Type Of Operation

Hi everyone. Although this is my first post on here I have been gathering information on here for over a month and its been very helpful. Along with my brother we are considering open our own place. We both have experience in the business. We are just torn between what type of operation to open,between a delco & a quick service dine in. My question to you is “why did you choose the type of operation your in?” Was it your dream,financial costs,an opportunity that just came along? Thank you for yous responses in advance.

Go with the type of operation you know and have the experience in.
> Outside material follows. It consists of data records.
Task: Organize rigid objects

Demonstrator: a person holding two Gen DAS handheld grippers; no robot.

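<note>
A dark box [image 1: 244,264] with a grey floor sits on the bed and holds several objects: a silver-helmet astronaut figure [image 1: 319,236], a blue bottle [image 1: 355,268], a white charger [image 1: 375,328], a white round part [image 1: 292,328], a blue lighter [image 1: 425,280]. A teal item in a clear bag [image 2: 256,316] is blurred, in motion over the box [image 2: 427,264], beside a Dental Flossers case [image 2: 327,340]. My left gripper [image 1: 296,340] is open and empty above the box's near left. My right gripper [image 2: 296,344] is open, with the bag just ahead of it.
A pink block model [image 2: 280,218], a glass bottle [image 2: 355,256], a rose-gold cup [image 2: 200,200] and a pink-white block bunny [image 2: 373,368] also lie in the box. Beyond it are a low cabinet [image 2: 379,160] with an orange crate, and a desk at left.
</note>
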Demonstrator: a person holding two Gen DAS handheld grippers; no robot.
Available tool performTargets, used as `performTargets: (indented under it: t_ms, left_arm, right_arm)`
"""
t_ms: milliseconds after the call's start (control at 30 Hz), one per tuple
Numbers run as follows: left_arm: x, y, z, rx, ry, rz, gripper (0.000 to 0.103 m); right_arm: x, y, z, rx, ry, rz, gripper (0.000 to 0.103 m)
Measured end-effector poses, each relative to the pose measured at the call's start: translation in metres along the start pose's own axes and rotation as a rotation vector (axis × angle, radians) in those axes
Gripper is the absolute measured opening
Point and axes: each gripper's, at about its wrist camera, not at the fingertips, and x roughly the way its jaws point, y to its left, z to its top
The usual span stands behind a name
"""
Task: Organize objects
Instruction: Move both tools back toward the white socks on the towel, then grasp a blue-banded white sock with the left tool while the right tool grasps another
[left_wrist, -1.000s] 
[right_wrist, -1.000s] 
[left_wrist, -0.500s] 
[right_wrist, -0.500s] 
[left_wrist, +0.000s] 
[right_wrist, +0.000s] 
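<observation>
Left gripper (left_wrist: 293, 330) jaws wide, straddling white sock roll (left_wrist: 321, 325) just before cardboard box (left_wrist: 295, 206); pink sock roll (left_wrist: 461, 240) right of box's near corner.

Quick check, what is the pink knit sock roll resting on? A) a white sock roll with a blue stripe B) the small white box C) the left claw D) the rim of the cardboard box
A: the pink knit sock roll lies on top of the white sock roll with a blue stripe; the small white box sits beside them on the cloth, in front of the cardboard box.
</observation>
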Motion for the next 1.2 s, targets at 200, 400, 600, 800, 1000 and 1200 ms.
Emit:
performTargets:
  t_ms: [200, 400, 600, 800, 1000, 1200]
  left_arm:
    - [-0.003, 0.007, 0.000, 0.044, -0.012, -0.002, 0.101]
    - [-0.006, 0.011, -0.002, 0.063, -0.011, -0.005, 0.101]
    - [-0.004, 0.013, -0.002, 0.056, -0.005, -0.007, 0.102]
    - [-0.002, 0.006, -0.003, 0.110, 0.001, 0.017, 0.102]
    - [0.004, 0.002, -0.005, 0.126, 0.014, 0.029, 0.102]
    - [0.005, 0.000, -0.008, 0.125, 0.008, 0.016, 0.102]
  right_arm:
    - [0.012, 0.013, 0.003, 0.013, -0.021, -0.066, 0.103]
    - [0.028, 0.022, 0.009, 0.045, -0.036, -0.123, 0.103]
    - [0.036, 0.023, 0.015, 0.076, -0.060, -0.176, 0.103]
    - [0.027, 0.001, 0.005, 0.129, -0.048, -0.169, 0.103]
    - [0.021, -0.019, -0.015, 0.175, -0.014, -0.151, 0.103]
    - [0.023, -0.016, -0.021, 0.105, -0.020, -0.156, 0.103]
Well we both have experience with both. I have worked with Dominos and several independant dine-in operations and he has worked for Papa John’s and Pizza Hut.

YOU need to be comfortable with the decision you are making so it will be hard for anyone here to tell you which is better.

Draw up a list of +'s and -'s for each and see which wins.

We opened a delco because that is what we had the most experience with and were most comfortable… I was an awful waiter, just awful. Also, the location we took over at the start had previously been a delco, so to avoid spending any more money we didn’t change anything in the setup.

If you have the knowledge and needed funds, why not open up a triple=threat location? Go dine-in, carry-out and delivery.

Hi Trey

Over the years we have designed and equipped thousands of pizza shops.The vast majority of our clients opt for no seating, but hundreds have opted for seating.

It appears that to be successful with a dine in operation several conditions not
encountered by DELCOS should be considered.

It appears that That the majority of those that dine out prefer to Have wine and beer available with their meal. It appears that a diversified menu is a definite plus when offering dine in. When even a small groups dine out not all want pizza for dinner.

The costs of providing the above two options usually require investments in beverage service and kitchen equipment best combined with seating capacity of at least 100 in order to justify and utilize the investment required.

Operators have also indicated to us that where as there carry out and delivery gets virtually no complaints the dine in customers are much harder to please.

Again, I am not an operator and just report what many of our clients tell us. I expect there are others with different views.

George Mills

George mills

I think you really need to look at your experience/comfort zone and what the location is that your looking at. I have a store that is delivery/carryout, but would probably do really good with a small dining area. It all depends on who your customers are going to be. If you are planning on having a decent lunch business I would suggest looking at having a smalling seating area.

we have had both and I really like the dine-in. Its small about 12 booths but very manageable.

Another thing that may help you decide is the selection of available space and locations. See what is out there and go with whatever makes sense for the space you decide on.

George added an excellent comment. We have roughly 70% dine-in/take-out, 30% delivery. We offer beer & wine and can seat nearly 100. I much prefer dine-in over delivery.

We took over a 15 year old Mom 'N Pop store that already had the “triple threat”. Our dine in is worthless for the most part past 1 pm, but costs almost nothing to maintain. The weeks like this one where we had state HS basketball 1/2 a block away more than makes up for the endless nights of empty seats…any big opportunities like that for you?

There is a youth sports complex about a mile away from one location we are looking at. And I have been researching how to market to them in either type of operation we choose. Also that one location has a 1600 sq. ft unit that could be used as a delco and then also a 3600 sq. ft stand alone space. There is a hotel right next to the center and the landlord told us that the management of it would be willing to do business with a shop that may come in there.